I put several weeks in to moving our machine learning pipeline over to Spark only to find I kept hitting a race condition in their scheduler.
After doing a bit of searching, it seems this is actually a known issue https://issues.apache.org/jira/browse/SPARK-4454 and there's been a fix on their github for a while: https://github.com/apache/spark/pull/3345 and yet in that time two releases have swung by bringing a tonne of features.
I ended up having to drop Spark ultimately because I wasn't confident about putting it in to production (the random OOMs and NPEs during development weren't great either). Does anyone have any positive experiences?
Lemme tell you though... as someone that has use Hadoop for 5+ years... not waiting 5-10 minutes every time you run new code is worth the trouble. Despite more problems owing to immaturity, or just Spark 'doing less for you' in terms of data validation than other tools like Pig/Hive, if you can get your stuff running on Spark... development is joyous. You just don't have to wait very long during development anymore.
I feel like 5 years of my life were delayed 10 minutes. That did terrible things to my coding that I'm just starting to get over. With Spark I am 10x as productive, and I am limited by my thinking, not the tools.
PySpark in particular is really great.
And I love the fact you can press Tab and get autocompletion of methods.
I appreciate the work that's gone in to Spark and it's clearly well designed. Developing with Spark after coming from a Hadoop background was a very refreshing experience.
Our experience with Spark Streaming, on the other hand, has been mixed. Our streaming app runs stably most of the time (up to 4 days in some cases), but we still see the occasional failure, sometimes with no exception or stack trace indicating what failed.
Our goal is to have a 24/7 streaming service, and Spark has gotten us close to that. There are just a couple of unexplained errors standing in our way.
We decided to rewrite some of those jobs from Pig to PySpark, and though there was a little bit of a learning curve and some sharp edges, the development experience is so much better than Pig that my team is generally happy with the switch.
It really is Hadoop 2.0.
I don't think I could bring myself to ever write another Hadoop job.

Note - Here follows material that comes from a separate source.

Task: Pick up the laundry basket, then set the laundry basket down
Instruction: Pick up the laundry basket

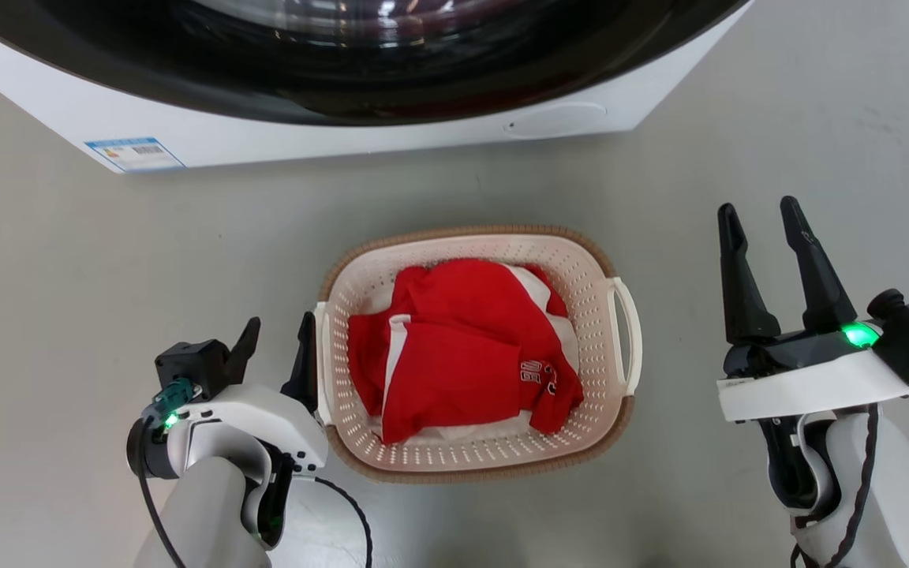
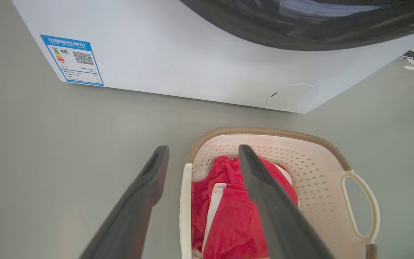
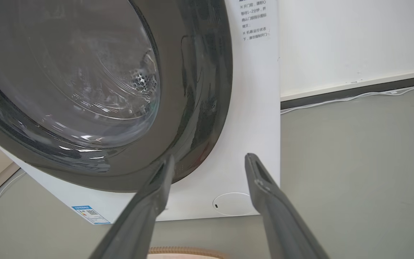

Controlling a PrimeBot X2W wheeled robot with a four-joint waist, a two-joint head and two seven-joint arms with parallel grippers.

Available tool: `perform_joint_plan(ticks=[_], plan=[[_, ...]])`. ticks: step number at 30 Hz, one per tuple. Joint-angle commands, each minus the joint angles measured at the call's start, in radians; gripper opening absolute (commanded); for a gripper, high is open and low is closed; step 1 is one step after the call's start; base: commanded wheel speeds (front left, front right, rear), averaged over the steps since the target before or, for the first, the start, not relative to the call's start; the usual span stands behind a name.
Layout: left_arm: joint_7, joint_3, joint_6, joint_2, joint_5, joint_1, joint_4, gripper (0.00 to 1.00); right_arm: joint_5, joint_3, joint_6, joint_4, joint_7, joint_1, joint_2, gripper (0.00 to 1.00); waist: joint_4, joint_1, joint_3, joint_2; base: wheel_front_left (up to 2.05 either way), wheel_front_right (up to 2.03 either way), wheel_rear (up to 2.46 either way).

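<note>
Because the head camera crops the washing machine [image 1: 344,138] at the top, I get its white lower front and part of the dark door ring. One laundry basket [image 1: 590,272] sits on the floor [image 1: 68,276] just in front of the machine, between my two arms. It has two white loop handles. The right handle [image 1: 628,331] is in plain sight, while the left handle [image 1: 323,363] is partly hidden behind a finger of my left gripper [image 1: 281,322]. That gripper is spread wide and grips nothing. In its wrist view the left handle lies in the gap between the two fingers, but I cannot tell whether either touches it. My right gripper [image 1: 758,207] is also spread and empty, well right of the basket. One red garment [image 1: 454,339] with white panels lies crumpled inside, its print too small to read. The floor is plain, smooth grey. The right wrist view shows a white wall [image 3: 354,43], dark skirting and one pale cable [image 3: 354,96].
</note>
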Motion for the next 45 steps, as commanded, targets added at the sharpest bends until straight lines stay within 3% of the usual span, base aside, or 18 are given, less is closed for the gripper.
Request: perform_joint_plan(ticks=[1, 8, 12, 19, 30, 31, 32, 33, 34, 35, 45], plan=[[-0.006, 0.017, -0.010, 0.012, -0.004, -0.028, 0.024, 1.00, 0.012, 0.027, 0.007, -0.027, -0.014, -0.011, -0.008, 1.00, -0.009, 0.0000, 0.032, 0.0000, 0.00, 0.00, 0.00], [-0.006, -0.039, -0.023, 0.012, -0.028, -0.140, 0.193, 1.00, 0.027, 0.032, 0.007, -0.052, -0.014, -0.036, -0.024, 1.00, -0.013, 0.0000, 0.116, 0.0000, 0.00, 0.00, 0.00], [-0.006, -0.055, 0.006, 0.012, -0.013, -0.203, 0.293, 1.00, 0.036, 0.036, 0.007, -0.065, -0.014, -0.057, -0.033, 1.00, -0.029, 0.0000, 0.170, 0.0000, 0.00, 0.00, 0.00], [-0.006, -0.061, 0.013, 0.012, -0.047, -0.272, 0.428, 1.00, 0.050, 0.050, 0.007, -0.084, -0.014, -0.072, -0.027, 1.00, -0.048, 0.0000, 0.230, 0.0000, 0.00, 0.00, 0.00], [-0.006, -0.059, 0.015, 0.012, -0.070, -0.346, 0.543, 1.00, 0.057, 0.078, 0.007, -0.086, -0.014, -0.097, -0.028, 1.00, -0.068, 0.0000, 0.295, 0.0000, 0.00, 0.00, 0.00], [-0.006, -0.058, 0.018, 0.012, -0.073, -0.349, 0.550, 0.84, 0.058, 0.081, 0.007, -0.087, -0.014, -0.098, -0.029, 1.00, -0.070, 0.0000, 0.296, 0.0000, 0.00, 0.00, 0.00], [-0.006, -0.058, 0.020, 0.012, -0.073, -0.352, 0.556, 0.58, 0.059, 0.083, 0.007, -0.087, -0.014, -0.099, -0.028, 1.00, -0.072, 0.0000, 0.297, 0.0000, 0.00, 0.00, 0.00], [-0.006, -0.057, 0.022, 0.012, -0.075, -0.354, 0.561, 0.40, 0.060, 0.085, 0.007, -0.087, -0.014, -0.100, -0.028, 1.00, -0.074, 0.0000, 0.298, 0.0000, 0.00, 0.00, 0.00], [-0.006, -0.057, 0.023, 0.012, -0.075, -0.357, 0.564, 0.13, 0.061, 0.085, 0.007, -0.087, -0.014, -0.101, -0.028, 1.00, -0.075, 0.0000, 0.298, 0.0000, 0.00, 0.00, 0.00], [-0.006, -0.055, 0.027, 0.012, -0.074, -0.358, 0.565, 0.00, 0.062, 0.085, 0.007, -0.086, -0.014, -0.101, -0.027, 1.00, -0.075, 0.0000, 0.297, 0.0000, 0.00, 0.00, 0.00], [-0.006, -0.041, 0.036, 0.017, -0.072, -0.360, 0.584, 0.00, 0.064, 0.099, 0.007, -0.074, -0.014, -0.105, -0.020, 1.00, -0.075, 0.0000, 0.273, 0.0000, 0.00, 0.00, 0.00]])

First it makes it easy to do the feature extraction and model fitting in the same pipeline, hence make it possible to cross-validate the impact of the hyper-parameters of the feature extraction part. Feature extraction generally starts from a collection of large, raw datasets that needs to be filtered, joined and aggregated (for instance a log of user clicks, sessionized by user id over temporal windows, then geo-joined to GIS data via a geoip resolution of the IP address of the user agent). While the raw datasets of clicks and geographical databases might be too big to be processed efficiently on a single node, the resulting extracted features (e.g. user session statistics enriched with geo features) is typically much slower and could be processed on a single node to build a predictive model. However spark RDDs make it natural to trace the provenance hence trivial to rebuild downstream models when tweaking upstream operations used to extract the features. The native caching features of Spark make that kind of workflow very efficient with minimal boilerplate (e.g. no manual file versionning).
Second, while the underlying ML algorithm might not always benefit from parallelization in itself, there are meta-level modeling operations that are both CPU intensive and embarrassingly parallel and therefore can benefit greatly from a compute cluster such as Spark. The canonical case are cross validation and hyper-parameter tuning.
You can optimise any particular use case to perform better than Spark, but then you are going to incur the above costs for every project you create.
For some context - In our case, loading a reasonable set of data from HDFS can take upto 10-30 mins so keeping a cached copy of the most recent data with certain columns projected is important.
I guess this means DataFrames should be used all the time in the future, or will there still be a reason to use plain RDDs in the future?
You guys are doing great work !
x = data.table(a=sample(10,10e6,replace=TRUE),num=sample(100,10e6,replace=TRUE))
t1=proc.time(); x[,sum(num),by=a]; print(proc.time()-t1)
user system elapsed
0.209 0.032 0.245
I don't expect at small scale to beat R yet. There are a few low-hanging fruits for single node performance. For example, even for single node data, we incur a "shuffle" to do data exchange in aggregations. This is done to ensure both single node program and distributed program go through the same code path, to catch bugs. If we want to optimize more for single node performance, we can get the optimizer to remove the shuffle operation in the middle, and just run the aggregations. Then this toy example will probably be done in the 100ms range.
We will work on better integration in the future too.